Shoring discussions and choices involve more than just hourly rates and shipping costs. It's pertinent to discuss the pros and cons that accompany each option. So, what are the "shoring" options for modern American businesses?
Onshoring means you're working with a vendor within the same country where the goods are being consumed. Presumably, for American companies, this means hiring an American manufacturer.
Starting off on the right foot with your product can mean the difference between success and failure. Manufacturing your product in America allows you to respond quickly to market trends, consumer demand, and economic shifts.
Plus, Americans as well as foreign citizens are willing to pay higher prices for American-made items. The authors of a study on the "Made in the USA" label state, "Our findings show that consumers not only prefer and assign a higher value to branded products from a country of origin with a favorable country image, but are also willing to spend more money to obtain them."
Offshoring refers to outsourcing your manufacturing to a country other than the one in which your target market is located. Offshoring naturally leads to longer shipping times, higher transportation costs, and decreased flexibility and responsiveness to consumer demand.
There are many other hidden costs of offshoring that can cripple your supply chain (and sometimes your entire business). Some unexpected issues include changes in foreign economies, energy prices, and real estate costs. Check out this eBook for more information.
The main benefit to offshoring your manufacturing is the cost of labor. Many countries overseas haven't caught up with America's high cost of living or minimum wages. However, as foreign countries industrialize and modernize, many are shifting to adopt policies that increase wages and improve quality of life - which means those low manufacturing costs won't stay low forever.

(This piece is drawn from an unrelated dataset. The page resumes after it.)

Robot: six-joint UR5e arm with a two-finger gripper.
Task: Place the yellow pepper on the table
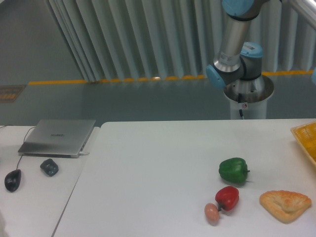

Reshoring refers to companies that have or had a vendor offshore, but are looking to switch to an onshore vendor. We're currently seeing a trend towards reshoring as U.S. energy prices fall and consumers express a greater desire for American-made goods and services.
If you're looking to reshore your manufacturing due to rising costs overseas, supporting the local economy, decreasing lead times, or many other reasons, now is as good a time as any. Energy costs are low, real estate is a steal compared to India or Japan, and Americans are hungry to bring jobs, goods, and manufacturing back to the States.
Near-shoring is technically a form of offshoring. You're outsourcing to a nearby country (Canada or Mexico) to benefit from shorter lead times and increased flexibility while taking advantage of lower labor costs or some other benefit.
Near-shoring may be appropriate for companies who are located close to the borders, who are struggling to find an adequate native manufacturer, or who are targeting an audience that prefers goods produced in those locations.
What's your "right-shore"?
Every company is different. Some American-based businesses truly benefit from offshoring or near-shoring their manufacturing. For most, however, offshoring isn't nearly as beneficial as it used to be.
While many countries that offer outsourced manufacturing still keep wages much lower than American wages, that's truly the only benefit to an American company who markets their goods to the American public. Wages are increasing, disaster is striking, and Americans prefer home-grown products. Onshoring or reshoring your manufacturing is simply a smarter move for most modern businesses.